* [What to work on]
Your response is a verbatim copy of the listing, stripped of its images.
--- Data excerpt Enclosed Below ---
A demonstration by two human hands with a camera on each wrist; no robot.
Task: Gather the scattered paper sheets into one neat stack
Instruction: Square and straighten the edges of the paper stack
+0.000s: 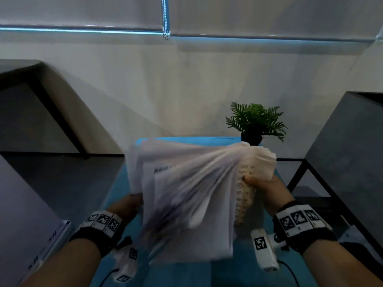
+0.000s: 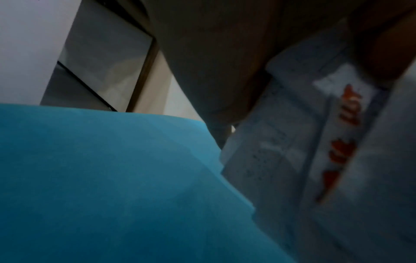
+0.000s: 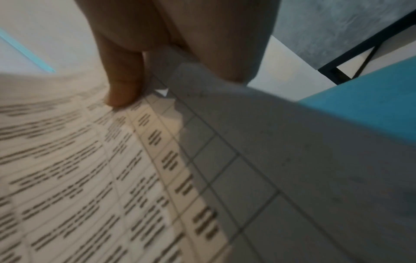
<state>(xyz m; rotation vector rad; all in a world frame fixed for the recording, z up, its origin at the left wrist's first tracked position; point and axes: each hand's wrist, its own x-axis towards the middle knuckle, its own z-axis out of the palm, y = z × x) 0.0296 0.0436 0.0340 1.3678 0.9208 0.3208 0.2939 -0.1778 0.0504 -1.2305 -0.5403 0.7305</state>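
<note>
Above the blue table (image 1: pixel 244 272), both hands' grip clamps the fanned paper sheets (image 1: pixel 186 193): left hand (image 1: pixel 126 204), right hand (image 1: pixel 267 191)

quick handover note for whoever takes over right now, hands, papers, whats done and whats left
Right hand: pinches the sheets' right edge, thumb on top.
Left hand: at the sheets' left edge, mostly hidden; grip unclear.
Sheets: lifted together above the blue table, fanned and blurred.
Done: no loose sheets visible on the table.
Left: square the edges, lay the stack down flat.
</note>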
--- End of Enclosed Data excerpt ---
* [Answer space]
A demonstration by two human hands with a camera on each wrist; no robot.
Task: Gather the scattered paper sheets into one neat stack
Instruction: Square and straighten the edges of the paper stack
+0.000s: 
+0.000s: 
+0.000s: 
<state>(xyz m; rotation vector rad; all in a world frame fixed for the recording, z up, its origin at the left wrist's first tracked position; point and axes: each hand's wrist, its own x-axis towards the middle knuckle, its own z-axis out of the palm, y = z × x) 0.0296 0.0436 0.0340 1.3678 0.9208 0.3208 0.2939 -0.1778 0.0504 -1.2305 -0.5403 0.7305</state>
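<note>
Above the blue table (image 1: pixel 244 272), both hands' grip clamps the fanned paper sheets (image 1: pixel 186 193): left hand (image 1: pixel 126 204), right hand (image 1: pixel 267 191)

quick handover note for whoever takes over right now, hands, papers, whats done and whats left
Right hand: pinches the sheets' right edge, thumb on top.
Left hand: at the sheets' left edge, mostly hidden; grip unclear.
Sheets: lifted together above the blue table, fanned and blurred.
Done: no loose sheets visible on the table.
Left: square the edges, lay the stack down flat.
</note>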

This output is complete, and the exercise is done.